Tuesday, February 19, 2019

Asking BHRUT to produce report on Erica Ward promised to me on 21st January & Draft letter

The detail below may seem rather dry, but the purpose is find out why BHRUT are restricting same day emergency care at Erica Ward for ambulatory patients at King George.



It must be right for BHRUT to quantify how many patients are being denied care at King George and sent to Queens per the photo above. Email sent earlier today follows:


Dear Trust Secretary

Please can you forward this email to your chair and CE

Dear Chris & Joe

You should always take it as a given that I have immense respect for the work of your board.

However, I hope you can understand the job of any campaigner is to ask awkward questions.

The public record will show that I and others have been challenging what is on going on with ambulatory care at King George Hospital. I was assured a briefing regarding ambulatory care at King George at Health and Well being board on 21st January  per my facebook post Andy Walker , I chased it up at the Redbridge CCG meeting on 31st January, but nothing has come back.

Consequently, I am minded to write a letter to the local press in order to get some answers. I will send it on 22nd February unless I get a satisfactory briefing from you on the subject.

My draft is:

Dear Sir

The Ambulatory Care Unit at King George Hospital, which provides same day emergency care for the elderly frail discriminates against the younger patients who are denied care and transferred to Queens.

When challenged about this , NHS managers say that the "low levels of admitted adult patients" at King George justify this discrimination.

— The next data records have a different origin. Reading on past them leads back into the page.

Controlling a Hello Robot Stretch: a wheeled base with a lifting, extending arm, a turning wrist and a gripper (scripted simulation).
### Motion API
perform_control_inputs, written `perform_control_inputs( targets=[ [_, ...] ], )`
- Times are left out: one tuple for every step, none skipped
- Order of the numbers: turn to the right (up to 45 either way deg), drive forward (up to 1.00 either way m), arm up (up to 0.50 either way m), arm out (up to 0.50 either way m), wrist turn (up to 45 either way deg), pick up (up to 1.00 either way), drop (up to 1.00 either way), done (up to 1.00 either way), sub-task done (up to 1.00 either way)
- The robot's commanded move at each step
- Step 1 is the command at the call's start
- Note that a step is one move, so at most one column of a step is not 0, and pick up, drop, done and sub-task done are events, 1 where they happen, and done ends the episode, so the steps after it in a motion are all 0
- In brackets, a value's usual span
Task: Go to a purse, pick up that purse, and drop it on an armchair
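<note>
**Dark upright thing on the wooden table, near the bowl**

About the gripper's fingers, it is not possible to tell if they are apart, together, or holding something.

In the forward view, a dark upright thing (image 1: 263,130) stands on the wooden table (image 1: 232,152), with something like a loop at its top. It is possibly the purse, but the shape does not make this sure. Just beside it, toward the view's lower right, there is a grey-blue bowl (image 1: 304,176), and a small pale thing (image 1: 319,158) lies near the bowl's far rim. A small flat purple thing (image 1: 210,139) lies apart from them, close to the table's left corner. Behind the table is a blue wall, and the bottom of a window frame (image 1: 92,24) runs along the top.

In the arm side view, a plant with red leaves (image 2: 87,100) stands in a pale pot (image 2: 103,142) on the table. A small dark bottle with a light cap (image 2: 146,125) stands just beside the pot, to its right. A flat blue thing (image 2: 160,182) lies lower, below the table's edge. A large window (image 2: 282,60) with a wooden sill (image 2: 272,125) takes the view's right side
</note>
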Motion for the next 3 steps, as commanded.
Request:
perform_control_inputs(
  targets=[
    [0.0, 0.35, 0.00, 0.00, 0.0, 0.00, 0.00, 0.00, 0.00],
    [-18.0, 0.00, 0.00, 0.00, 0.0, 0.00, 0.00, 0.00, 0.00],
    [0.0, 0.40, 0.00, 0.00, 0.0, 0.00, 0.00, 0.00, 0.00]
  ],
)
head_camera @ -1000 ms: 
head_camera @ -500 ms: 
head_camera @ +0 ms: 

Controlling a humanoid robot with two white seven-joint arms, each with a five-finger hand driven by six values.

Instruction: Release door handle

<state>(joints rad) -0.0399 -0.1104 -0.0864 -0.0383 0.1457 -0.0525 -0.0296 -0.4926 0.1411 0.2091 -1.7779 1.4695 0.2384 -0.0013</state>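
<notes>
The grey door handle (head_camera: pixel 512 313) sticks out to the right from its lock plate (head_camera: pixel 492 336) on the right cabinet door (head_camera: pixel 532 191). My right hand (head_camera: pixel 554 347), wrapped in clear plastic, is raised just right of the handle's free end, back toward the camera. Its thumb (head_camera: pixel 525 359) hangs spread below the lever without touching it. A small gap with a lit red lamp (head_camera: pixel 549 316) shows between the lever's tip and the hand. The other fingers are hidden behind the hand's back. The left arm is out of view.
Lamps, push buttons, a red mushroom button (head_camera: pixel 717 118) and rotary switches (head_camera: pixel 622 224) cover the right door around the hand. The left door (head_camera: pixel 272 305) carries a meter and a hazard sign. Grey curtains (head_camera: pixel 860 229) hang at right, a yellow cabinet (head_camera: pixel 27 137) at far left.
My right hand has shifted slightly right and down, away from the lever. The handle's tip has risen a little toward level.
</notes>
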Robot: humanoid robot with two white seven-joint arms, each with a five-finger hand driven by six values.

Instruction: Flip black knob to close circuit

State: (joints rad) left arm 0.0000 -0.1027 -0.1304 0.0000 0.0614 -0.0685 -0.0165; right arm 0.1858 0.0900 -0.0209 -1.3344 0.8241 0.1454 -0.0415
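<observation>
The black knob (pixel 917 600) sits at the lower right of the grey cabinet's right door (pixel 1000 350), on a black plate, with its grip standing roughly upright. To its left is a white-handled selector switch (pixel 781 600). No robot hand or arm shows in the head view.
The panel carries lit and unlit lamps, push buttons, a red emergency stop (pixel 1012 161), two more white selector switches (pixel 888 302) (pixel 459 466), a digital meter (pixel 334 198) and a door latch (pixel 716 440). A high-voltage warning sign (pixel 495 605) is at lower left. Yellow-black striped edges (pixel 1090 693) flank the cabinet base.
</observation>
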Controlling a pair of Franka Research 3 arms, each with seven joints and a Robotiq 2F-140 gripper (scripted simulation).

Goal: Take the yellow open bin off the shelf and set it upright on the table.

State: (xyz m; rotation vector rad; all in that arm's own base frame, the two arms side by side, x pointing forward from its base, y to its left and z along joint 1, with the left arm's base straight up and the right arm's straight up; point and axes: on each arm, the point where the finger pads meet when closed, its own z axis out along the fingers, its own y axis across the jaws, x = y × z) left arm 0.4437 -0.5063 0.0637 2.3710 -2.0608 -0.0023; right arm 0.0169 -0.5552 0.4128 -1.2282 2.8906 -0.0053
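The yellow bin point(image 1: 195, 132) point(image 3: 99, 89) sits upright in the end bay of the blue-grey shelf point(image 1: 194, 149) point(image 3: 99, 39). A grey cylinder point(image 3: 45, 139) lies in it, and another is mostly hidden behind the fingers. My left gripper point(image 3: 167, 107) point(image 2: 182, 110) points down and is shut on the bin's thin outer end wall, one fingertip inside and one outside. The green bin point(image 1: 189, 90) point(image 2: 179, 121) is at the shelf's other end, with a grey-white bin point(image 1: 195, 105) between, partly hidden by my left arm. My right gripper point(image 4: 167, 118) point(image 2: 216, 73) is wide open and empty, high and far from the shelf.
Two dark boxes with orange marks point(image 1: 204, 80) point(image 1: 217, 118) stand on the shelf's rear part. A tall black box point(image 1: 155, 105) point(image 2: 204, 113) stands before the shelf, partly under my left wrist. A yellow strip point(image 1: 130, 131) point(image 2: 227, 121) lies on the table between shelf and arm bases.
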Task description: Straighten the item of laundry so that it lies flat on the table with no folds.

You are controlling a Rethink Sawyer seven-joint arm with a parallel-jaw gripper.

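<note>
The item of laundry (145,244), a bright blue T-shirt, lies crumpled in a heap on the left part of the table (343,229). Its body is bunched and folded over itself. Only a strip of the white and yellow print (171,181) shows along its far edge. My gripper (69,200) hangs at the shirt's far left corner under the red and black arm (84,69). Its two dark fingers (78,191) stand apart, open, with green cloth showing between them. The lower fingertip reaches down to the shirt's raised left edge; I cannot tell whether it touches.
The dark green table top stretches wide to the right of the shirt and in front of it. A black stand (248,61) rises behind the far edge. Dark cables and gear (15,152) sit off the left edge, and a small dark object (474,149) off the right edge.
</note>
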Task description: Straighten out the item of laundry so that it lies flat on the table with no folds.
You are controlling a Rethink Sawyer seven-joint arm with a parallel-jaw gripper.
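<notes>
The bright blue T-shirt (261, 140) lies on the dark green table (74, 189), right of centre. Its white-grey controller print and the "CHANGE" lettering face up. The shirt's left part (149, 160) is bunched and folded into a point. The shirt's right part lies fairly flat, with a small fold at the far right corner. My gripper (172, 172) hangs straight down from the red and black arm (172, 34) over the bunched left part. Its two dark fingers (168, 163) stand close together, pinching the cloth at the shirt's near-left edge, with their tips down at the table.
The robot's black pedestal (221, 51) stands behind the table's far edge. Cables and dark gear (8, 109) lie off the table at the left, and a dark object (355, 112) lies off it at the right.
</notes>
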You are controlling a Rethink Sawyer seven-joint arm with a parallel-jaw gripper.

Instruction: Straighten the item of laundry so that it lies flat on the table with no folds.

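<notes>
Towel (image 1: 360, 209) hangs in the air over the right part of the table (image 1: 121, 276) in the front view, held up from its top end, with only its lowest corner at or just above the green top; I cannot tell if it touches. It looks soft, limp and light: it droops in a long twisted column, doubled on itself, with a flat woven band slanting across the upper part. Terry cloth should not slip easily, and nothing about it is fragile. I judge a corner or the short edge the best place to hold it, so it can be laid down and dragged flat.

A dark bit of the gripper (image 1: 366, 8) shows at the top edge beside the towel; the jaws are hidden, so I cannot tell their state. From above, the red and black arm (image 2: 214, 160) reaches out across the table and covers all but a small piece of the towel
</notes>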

This argument does not stand scrutiny. Other hospitals in East London provide ambulatory care for all ages. Worthing Hospital with a high proportion of elderly residents provides ambulatory care for all residents. NHS managers have failed to deliver on a promise to provide a briefing about this discrimination on 21st January.

Without this briefing, it seems reasonable to believe that the discrimination is motivated by the new plan to close King George A&E and turn King George into a centre of excellence for the elderly published in October 2018. Local NHS managers sought funding to implement this new plan to close King George despite committing to a review of the closure in 2017.
There is a walk from King George Hospital at 2pm for a meeting at 3pm Ilford Town Hall on the 30th March to say this new plan to close King George A&E needs to be scrapped and that local NHS managers are not suited to carry out the review into King George as they are biased in favour of closing King George A&E.

ENDS

Andy Walker
PS extracts from Future Hospital Programme
Studies of best practice are listed, one is

 Worthing Hospital FH development site report - full
 Extracts about ambulatory care follow
"A&E Performance: Over the past 3 years, Worthing Hospital A&E has experienced a 4.5% average annual growth in attendances by patients over 65, 2.1% average annual growth overall to an annual attendance of 65,000. There has been an 8% average annual growth in emergency admissions. Over this period, the trust has maintained the 95% target for A&E for patients to be seen and discharged or admitted within 4 hours and has remained in the top 5% of performing Trusts in the country. Acknowledging that the 4-hour target is a measure of whole-system performance, the Emergency Floor has contributed to improving flow out of A&E as patients referred by GPs should no longer wait in the A&E department on arrival. Within 2 months of opening the Emergency Floor there was a measurable reduction in the number of patients breaching the 4-hour target of 8–11% as the number of patients being discharged within 24 hours increased and the utilisation of ambulatory care improved (Figure 7). 
&
Ambulatory Care: Ambulatory emergency care (AEC) has advanced significantly over the past 5 years and has played a major role in the success of the Emergency Floor project. It is likely that this has been the single most important factor in reducing admissions to the hospital and particularly so for surgical patients - many of whom required rapid assessment and access to a senior decision maker to agree on a management plan - but did not require overnight admission. It is difficult to isolate the particular impact that ambulatory care has had, but it is possible that organisations that already have a well-established ambulatory service for their surgical patients may not see the impact that was demonstrated here.